== Segment start ==

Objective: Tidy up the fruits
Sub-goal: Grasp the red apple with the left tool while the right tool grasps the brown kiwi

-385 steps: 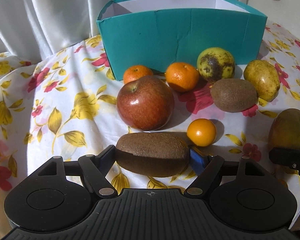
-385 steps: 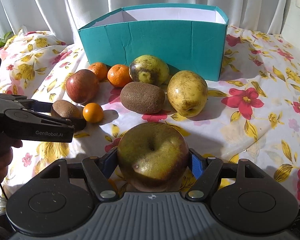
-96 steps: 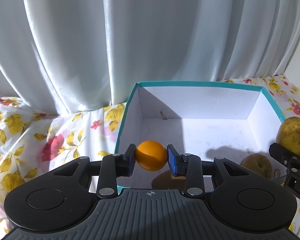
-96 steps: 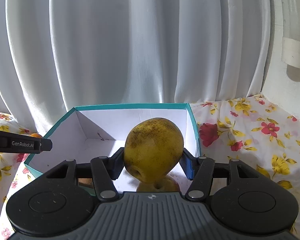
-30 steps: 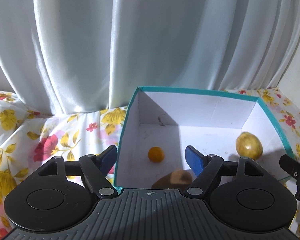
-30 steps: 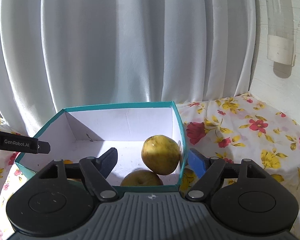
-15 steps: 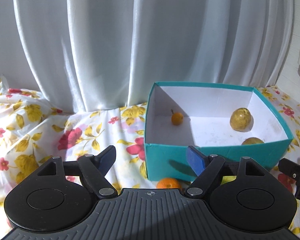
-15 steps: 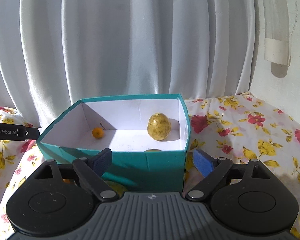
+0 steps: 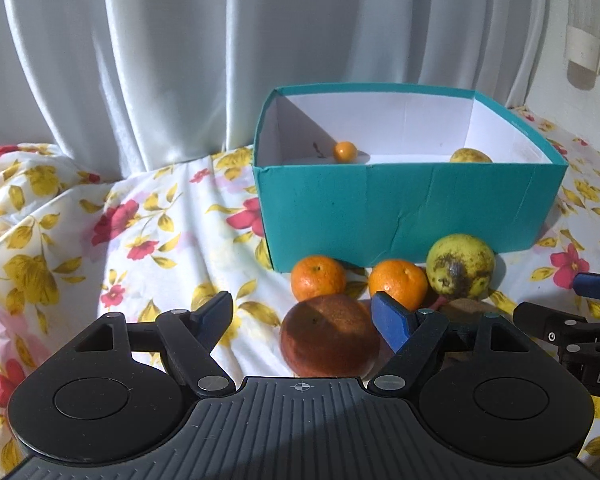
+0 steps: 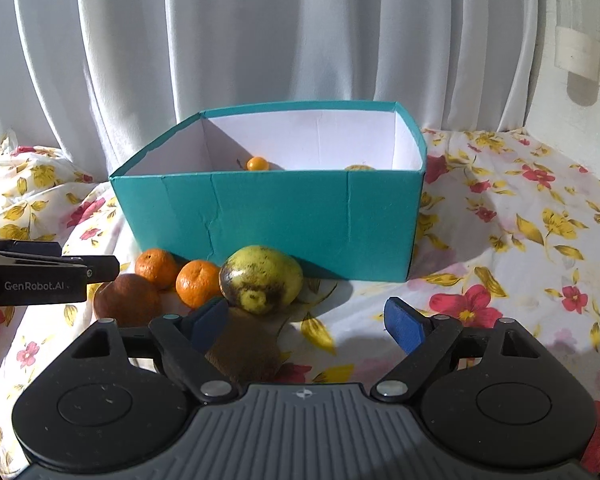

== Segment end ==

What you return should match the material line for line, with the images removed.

- [Response box]
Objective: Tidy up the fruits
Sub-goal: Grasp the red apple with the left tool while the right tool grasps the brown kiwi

-385 steps: 
-385 steps: 
-96 steps: 
-96 steps: 
-30 steps: 
-30 steps: 
-15 steps: 
-15 steps: 
+0 steps: 
+0 steps: 

This finishes the answer to the exercise.